_BRIEF_
Begin at the line below that has "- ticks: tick" and stop after the line that has "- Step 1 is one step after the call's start". Please restate only those lines, word for word.

[Saved data entries]
----

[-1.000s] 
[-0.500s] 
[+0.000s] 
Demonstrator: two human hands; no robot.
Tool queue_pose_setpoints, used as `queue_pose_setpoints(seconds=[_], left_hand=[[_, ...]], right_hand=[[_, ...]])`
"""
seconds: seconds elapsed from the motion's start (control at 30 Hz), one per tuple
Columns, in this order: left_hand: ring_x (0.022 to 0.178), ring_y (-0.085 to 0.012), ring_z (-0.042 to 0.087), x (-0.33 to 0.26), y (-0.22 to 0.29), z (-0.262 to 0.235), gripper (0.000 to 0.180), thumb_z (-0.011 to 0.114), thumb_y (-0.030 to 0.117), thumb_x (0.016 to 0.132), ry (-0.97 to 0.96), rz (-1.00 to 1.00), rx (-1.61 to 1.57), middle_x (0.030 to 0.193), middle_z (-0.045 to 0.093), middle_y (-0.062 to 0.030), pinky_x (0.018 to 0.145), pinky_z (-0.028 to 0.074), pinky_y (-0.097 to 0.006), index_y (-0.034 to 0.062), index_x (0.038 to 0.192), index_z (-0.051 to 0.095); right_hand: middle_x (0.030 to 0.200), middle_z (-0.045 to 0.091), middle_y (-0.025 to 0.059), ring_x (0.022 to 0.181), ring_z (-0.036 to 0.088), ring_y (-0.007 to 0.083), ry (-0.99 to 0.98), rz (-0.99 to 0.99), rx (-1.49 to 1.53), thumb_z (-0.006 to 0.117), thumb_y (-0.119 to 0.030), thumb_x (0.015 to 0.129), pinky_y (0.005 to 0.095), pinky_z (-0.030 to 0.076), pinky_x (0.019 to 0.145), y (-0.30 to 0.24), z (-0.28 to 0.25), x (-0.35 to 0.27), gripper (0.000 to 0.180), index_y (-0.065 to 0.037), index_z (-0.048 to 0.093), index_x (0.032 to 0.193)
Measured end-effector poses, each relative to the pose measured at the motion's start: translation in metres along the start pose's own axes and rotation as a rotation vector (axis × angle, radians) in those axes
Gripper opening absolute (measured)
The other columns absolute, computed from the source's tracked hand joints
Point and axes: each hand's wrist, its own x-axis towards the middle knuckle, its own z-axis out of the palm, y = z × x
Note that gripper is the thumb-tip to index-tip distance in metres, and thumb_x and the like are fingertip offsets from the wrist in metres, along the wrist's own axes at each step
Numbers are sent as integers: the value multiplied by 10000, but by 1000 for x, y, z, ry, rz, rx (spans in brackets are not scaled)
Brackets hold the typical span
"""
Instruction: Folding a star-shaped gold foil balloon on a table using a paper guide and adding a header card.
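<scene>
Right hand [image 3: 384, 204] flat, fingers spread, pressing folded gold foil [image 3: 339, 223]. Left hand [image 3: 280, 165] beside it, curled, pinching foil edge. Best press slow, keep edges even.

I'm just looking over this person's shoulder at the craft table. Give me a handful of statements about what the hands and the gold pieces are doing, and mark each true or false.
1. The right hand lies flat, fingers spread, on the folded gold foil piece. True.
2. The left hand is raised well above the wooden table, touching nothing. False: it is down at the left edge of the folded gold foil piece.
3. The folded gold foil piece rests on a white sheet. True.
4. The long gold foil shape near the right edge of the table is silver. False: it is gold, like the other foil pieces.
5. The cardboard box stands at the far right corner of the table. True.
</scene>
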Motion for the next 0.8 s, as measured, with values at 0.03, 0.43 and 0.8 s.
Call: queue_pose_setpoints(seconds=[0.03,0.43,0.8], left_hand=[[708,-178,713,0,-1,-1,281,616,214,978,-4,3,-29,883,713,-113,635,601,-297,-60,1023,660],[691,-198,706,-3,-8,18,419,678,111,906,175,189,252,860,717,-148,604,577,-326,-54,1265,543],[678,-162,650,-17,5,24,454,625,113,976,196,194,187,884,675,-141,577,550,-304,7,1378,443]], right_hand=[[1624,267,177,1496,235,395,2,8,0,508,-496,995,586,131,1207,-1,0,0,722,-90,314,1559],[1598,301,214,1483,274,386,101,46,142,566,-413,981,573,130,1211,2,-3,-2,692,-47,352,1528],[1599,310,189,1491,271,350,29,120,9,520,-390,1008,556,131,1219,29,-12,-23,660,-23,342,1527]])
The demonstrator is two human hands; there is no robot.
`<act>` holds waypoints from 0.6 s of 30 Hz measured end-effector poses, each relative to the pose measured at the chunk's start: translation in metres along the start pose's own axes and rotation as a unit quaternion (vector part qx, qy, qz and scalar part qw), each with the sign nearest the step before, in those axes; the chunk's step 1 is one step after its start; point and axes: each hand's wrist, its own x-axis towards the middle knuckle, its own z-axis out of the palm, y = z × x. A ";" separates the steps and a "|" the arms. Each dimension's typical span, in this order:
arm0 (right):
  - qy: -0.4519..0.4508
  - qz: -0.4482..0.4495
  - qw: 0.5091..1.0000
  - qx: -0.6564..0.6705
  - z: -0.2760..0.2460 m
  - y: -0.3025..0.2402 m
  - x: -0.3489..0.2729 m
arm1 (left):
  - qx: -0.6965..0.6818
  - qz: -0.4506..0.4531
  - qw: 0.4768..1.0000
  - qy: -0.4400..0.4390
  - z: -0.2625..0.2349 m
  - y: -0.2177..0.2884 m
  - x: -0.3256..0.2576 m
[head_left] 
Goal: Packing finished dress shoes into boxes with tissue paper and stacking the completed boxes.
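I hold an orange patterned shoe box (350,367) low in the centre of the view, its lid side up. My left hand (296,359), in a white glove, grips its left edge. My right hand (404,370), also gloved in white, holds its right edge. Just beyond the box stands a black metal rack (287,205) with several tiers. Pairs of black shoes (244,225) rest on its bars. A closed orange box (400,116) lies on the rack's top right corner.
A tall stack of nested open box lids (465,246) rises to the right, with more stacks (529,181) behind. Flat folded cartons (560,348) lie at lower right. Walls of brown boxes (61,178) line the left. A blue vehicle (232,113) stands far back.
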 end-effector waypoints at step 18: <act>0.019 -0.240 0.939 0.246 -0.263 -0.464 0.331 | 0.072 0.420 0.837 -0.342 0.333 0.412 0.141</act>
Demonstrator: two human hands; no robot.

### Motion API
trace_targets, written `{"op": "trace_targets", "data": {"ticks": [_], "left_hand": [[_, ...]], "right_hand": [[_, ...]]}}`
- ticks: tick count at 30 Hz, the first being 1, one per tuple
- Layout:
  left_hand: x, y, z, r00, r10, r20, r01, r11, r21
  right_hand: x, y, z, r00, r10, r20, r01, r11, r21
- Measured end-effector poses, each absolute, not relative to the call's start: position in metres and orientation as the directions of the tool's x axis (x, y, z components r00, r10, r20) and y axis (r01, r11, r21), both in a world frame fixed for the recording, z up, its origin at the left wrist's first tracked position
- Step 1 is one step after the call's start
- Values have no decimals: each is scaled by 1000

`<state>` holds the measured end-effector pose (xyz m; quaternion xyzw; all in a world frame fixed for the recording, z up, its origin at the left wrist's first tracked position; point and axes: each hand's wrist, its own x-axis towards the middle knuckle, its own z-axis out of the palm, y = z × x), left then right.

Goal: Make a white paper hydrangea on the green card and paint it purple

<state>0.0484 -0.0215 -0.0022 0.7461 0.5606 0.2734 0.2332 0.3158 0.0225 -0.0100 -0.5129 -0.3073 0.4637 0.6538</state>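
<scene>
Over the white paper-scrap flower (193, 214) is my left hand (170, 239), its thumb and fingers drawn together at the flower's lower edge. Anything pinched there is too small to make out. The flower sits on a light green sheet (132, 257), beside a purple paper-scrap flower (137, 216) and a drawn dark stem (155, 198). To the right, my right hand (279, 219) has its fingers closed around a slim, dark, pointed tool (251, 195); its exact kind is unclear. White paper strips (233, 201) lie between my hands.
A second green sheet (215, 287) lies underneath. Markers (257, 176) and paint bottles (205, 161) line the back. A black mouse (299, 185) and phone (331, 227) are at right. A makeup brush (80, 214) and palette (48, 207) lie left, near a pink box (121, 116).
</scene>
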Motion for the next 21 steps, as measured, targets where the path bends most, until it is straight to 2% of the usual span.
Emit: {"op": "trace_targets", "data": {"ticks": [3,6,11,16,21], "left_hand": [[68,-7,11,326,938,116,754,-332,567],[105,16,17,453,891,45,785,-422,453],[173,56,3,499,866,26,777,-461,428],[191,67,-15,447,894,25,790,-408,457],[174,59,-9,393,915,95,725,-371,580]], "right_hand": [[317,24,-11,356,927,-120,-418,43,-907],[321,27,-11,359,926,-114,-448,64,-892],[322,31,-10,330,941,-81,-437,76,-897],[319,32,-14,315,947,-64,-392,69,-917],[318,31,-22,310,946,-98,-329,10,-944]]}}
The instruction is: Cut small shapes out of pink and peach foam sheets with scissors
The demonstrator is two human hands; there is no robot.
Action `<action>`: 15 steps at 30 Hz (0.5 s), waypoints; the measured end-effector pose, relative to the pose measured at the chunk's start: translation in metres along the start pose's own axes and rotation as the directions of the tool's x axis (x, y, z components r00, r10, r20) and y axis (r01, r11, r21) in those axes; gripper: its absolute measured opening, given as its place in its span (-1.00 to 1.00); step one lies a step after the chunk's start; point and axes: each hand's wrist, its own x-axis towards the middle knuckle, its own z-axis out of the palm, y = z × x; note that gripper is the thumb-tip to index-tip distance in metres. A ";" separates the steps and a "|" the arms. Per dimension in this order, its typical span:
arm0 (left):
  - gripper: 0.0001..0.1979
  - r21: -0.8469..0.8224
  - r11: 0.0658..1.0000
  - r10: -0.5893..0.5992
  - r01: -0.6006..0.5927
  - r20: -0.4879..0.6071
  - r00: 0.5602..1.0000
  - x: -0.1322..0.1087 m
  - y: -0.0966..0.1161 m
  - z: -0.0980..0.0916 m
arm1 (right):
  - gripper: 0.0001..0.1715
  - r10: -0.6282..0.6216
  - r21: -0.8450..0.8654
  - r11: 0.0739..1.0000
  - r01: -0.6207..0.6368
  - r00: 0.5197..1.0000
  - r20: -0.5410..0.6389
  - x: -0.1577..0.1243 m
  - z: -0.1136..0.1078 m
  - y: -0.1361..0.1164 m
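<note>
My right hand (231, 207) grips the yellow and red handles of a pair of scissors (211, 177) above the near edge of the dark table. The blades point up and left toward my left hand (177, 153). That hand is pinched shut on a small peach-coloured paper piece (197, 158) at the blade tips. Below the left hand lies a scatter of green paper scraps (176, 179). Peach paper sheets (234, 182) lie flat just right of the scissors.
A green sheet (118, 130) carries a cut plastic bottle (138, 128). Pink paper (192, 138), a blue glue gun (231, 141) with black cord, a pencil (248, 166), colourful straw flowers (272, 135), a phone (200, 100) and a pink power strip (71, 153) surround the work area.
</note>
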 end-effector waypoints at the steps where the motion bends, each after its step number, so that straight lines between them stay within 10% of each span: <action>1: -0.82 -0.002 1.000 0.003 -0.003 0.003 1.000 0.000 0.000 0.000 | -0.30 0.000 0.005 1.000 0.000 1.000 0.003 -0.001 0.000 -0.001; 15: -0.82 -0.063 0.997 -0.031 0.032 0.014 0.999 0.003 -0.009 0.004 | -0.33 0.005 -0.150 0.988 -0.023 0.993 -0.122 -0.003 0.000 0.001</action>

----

_RESPONSE TO THE TASK_
- ticks: tick count at 30 Hz, the first being 1, one per tuple
- Layout:
  left_hand: x, y, z, r00, r10, r20, r01, r11, r21
  right_hand: x, y, z, r00, r10, r20, r01, r11, r21
- Measured end-effector poses, each absolute, not relative to the call's start: position in metres and orientation as the directions of the tool's x axis (x, y, z components r00, r10, r20) and y axis (r01, r11, r21), both in a world frame fixed for the recording, z up, its origin at the left wrist's first tracked position
- Step 1 is one step after the call's start

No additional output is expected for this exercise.